*TASK BRIEF*. Every line from the one containing "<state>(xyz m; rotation" to the one containing "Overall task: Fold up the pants" in the records below, both included, must be set down exactly, and no other line.

*** Opening of DATA FOR THIS TASK ***

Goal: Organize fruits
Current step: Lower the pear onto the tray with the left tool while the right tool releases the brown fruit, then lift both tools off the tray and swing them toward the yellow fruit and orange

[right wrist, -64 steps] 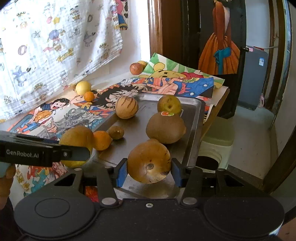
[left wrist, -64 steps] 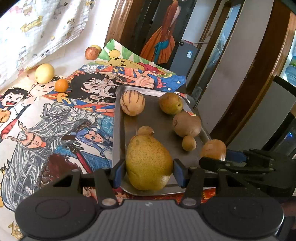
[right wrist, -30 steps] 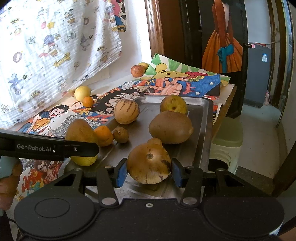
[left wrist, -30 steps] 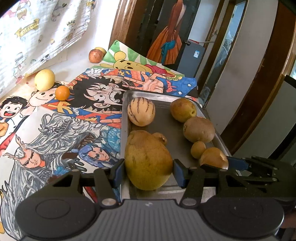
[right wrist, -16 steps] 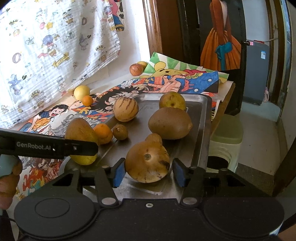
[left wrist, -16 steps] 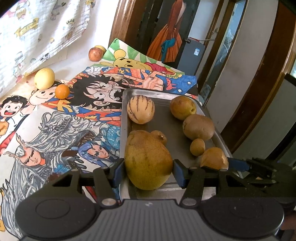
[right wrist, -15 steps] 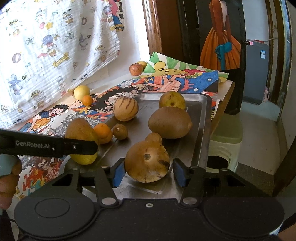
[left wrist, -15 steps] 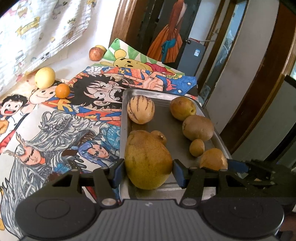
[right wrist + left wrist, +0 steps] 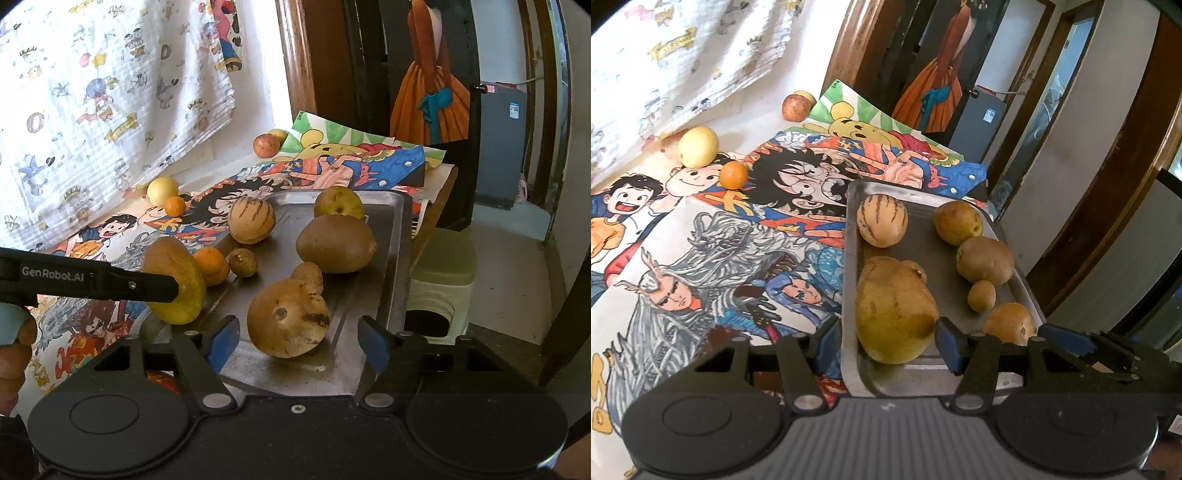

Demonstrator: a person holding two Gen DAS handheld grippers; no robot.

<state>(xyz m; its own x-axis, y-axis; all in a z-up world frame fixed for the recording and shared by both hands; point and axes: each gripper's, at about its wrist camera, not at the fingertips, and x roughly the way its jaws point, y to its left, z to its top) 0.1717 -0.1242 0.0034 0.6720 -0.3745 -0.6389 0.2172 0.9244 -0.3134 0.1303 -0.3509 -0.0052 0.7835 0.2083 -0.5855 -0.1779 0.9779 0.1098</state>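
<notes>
Between the fingers of the left hand-held gripper (image 9: 882,341) sits a pear (image 9: 894,310) — fingers spread wide; the right hand-held gripper (image 9: 297,341) is open too, around a brown fruit (image 9: 288,317) on the tray (image 9: 402,258).

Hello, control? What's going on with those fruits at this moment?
Left hand-held gripper open around yellow pear. Right hand-held gripper open around brown pear. Both pears on tray. Nothing blocking.

Between the open right jaws sits a brown pear (image 9: 288,317) with room on both sides. Ahead of them a small fruit (image 9: 308,275) and a kiwi (image 9: 336,243) block the tray (image 9: 400,258); bare tray floor runs between these and the striped melon (image 9: 251,219), left of the jaws.
</notes>
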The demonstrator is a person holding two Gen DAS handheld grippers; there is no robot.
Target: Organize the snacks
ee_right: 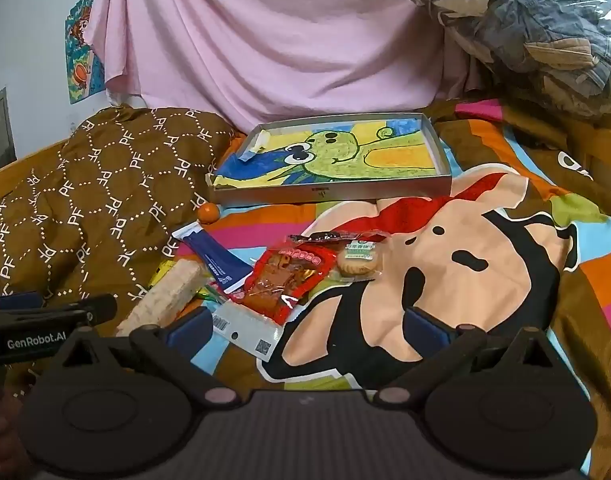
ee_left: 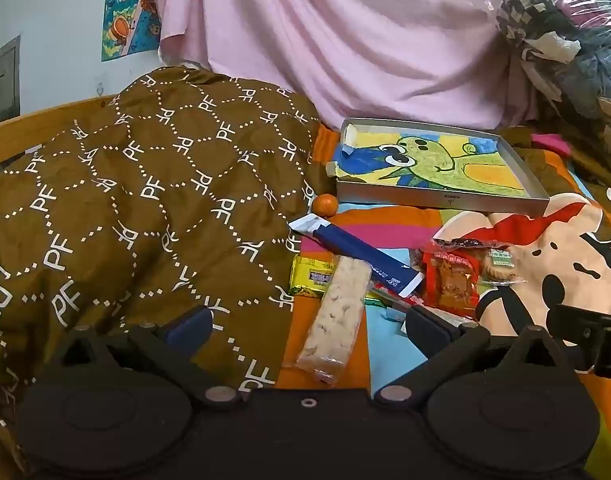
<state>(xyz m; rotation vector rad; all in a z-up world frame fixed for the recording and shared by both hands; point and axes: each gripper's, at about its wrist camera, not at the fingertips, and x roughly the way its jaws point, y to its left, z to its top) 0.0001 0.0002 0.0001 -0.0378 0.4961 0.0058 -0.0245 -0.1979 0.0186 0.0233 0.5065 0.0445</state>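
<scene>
Snacks lie in a loose pile on the colourful bedsheet. A long pale rice-cracker bar (ee_left: 337, 316) (ee_right: 165, 294) lies nearest my left gripper (ee_left: 307, 326), which stands open just short of it. Beside the bar lie a blue packet (ee_left: 361, 254) (ee_right: 217, 258), a red packet (ee_left: 449, 276) (ee_right: 289, 276), a wrapped biscuit (ee_left: 495, 268) (ee_right: 355, 262), a yellow packet (ee_left: 311, 276) and a small orange (ee_left: 324, 203) (ee_right: 208, 213). Behind them sits a shallow metal tray (ee_left: 441, 200) (ee_right: 333, 192) lined with a cartoon drawing. My right gripper (ee_right: 307, 330) is open over the sheet, nothing between its fingers.
A brown quilt (ee_left: 145, 208) (ee_right: 97, 192) printed with letters is heaped on the left. Pink cloth (ee_left: 345, 40) hangs behind. A plastic bag of clothes (ee_right: 537, 32) sits at the back right. A wooden bed rail (ee_left: 33, 124) runs along the left.
</scene>
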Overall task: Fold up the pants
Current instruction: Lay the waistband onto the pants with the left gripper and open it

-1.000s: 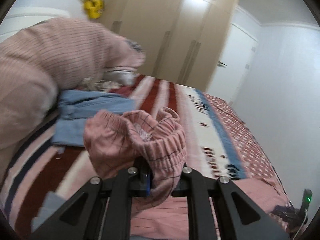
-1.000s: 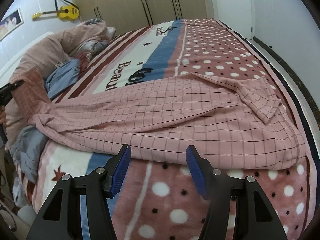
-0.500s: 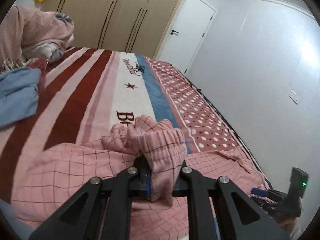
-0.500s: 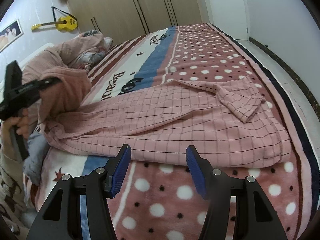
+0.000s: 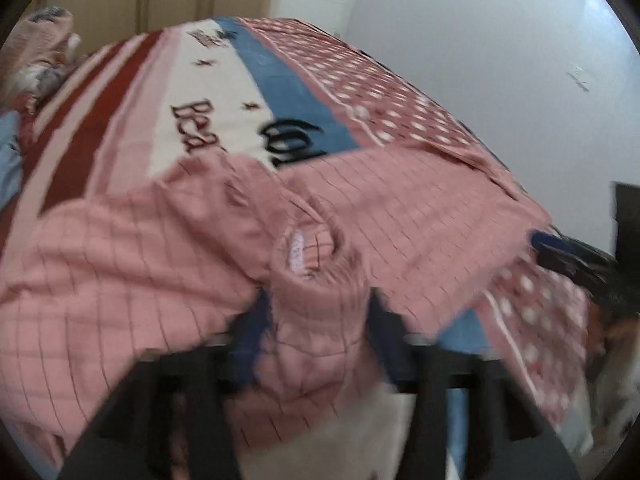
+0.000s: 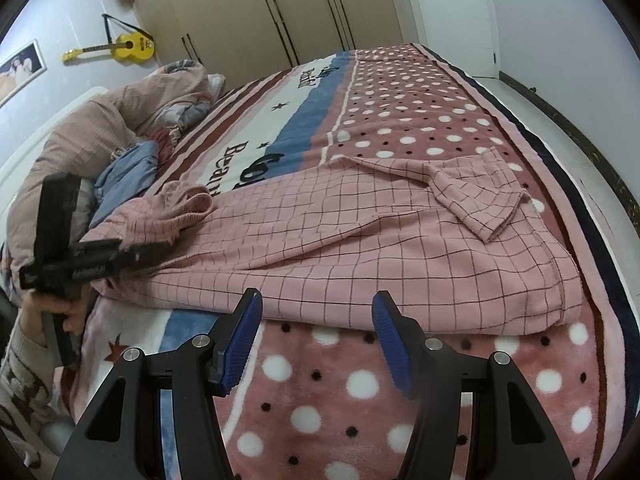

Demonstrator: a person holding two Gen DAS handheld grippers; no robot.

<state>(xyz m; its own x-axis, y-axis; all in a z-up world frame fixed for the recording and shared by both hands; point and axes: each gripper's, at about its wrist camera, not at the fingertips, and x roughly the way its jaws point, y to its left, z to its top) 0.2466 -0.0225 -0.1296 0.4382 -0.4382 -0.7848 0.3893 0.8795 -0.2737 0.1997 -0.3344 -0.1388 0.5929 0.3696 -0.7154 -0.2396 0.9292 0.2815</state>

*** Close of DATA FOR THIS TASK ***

*WRITTEN ANSWER*.
<state>(xyz m; rotation vector rad; all in a z-up world frame fixed for the recording and shared by both hands; point and axes: each gripper's, at about its wrist camera, not at the fingertips, and x roughly the way its jaws point, y to its left, z to its top) 0.0001 0.0002 0.0001 -0.0378 0.4961 0.0058 -0.0245 -0.1979 0.0186 0.0233 0.5065 0.0445</state>
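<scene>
Snacks lie in a loose pile on the colourful bedsheet. A long pale rice-cracker bar (ee_left: 337, 316) (ee_right: 165, 294) lies nearest my left gripper (ee_left: 307, 326), which stands open just short of it. Beside the bar lie a blue packet (ee_left: 361, 254) (ee_right: 217, 258), a red packet (ee_left: 449, 276) (ee_right: 289, 276), a wrapped biscuit (ee_left: 495, 268) (ee_right: 355, 262), a yellow packet (ee_left: 311, 276) and a small orange (ee_left: 324, 203) (ee_right: 208, 213). Behind them sits a shallow metal tray (ee_left: 441, 200) (ee_right: 333, 192) lined with a cartoon drawing. My right gripper (ee_right: 307, 330) is open over the sheet, nothing between its fingers.
A brown quilt (ee_left: 145, 208) (ee_right: 97, 192) printed with letters is heaped on the left. Pink cloth (ee_left: 345, 40) hangs behind. A plastic bag of clothes (ee_right: 537, 32) sits at the back right. A wooden bed rail (ee_left: 33, 124) runs along the left.
</scene>
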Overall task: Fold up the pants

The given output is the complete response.